══ Data ══
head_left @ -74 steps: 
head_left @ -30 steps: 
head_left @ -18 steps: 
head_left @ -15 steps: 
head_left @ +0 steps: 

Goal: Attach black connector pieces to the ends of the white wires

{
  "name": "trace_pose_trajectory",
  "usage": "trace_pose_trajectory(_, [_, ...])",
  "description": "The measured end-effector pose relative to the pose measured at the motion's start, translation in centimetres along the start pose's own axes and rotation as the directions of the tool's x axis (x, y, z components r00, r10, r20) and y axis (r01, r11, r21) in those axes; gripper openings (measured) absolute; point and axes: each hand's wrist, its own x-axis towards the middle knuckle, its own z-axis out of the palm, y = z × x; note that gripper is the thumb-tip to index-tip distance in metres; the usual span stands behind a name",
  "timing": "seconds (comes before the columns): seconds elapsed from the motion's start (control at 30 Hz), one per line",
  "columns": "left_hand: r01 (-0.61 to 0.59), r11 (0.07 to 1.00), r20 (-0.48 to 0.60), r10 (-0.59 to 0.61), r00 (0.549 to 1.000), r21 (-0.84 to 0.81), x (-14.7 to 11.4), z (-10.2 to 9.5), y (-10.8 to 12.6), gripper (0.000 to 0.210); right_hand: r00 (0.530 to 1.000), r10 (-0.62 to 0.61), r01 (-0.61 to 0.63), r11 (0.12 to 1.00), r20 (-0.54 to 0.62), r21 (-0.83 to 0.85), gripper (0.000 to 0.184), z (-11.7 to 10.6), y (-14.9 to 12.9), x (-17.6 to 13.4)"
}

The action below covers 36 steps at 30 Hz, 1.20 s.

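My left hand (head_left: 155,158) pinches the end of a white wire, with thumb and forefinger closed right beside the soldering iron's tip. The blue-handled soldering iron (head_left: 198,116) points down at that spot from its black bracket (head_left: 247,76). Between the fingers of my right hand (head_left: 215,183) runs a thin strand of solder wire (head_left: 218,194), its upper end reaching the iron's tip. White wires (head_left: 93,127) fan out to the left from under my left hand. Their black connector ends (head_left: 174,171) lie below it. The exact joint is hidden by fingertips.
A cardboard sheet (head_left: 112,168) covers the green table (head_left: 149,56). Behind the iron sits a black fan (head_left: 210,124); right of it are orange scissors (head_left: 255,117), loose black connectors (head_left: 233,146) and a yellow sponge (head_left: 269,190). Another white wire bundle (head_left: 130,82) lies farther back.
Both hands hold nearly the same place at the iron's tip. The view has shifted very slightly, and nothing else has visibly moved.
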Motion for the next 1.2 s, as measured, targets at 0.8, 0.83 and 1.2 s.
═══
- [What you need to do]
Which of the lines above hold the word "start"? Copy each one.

- [Exercise solution]
  "description": "The measured end-effector pose relative to the pose measured at the motion's start, translation in centimetres along the start pose's own axes and rotation as the directions of the tool's x axis (x, y, z components r00, r10, r20) and y axis (r01, r11, r21) in those axes; gripper openings (measured) absolute; point and axes: each hand's wrist, its own x-axis towards the middle knuckle, its own z-axis out of the palm, y = z × x; note that gripper is the thumb-tip to index-tip distance in metres; the usual span stands behind a name",
  "timing": "seconds (comes before the columns): seconds elapsed from the motion's start (control at 30 Hz), one per line",

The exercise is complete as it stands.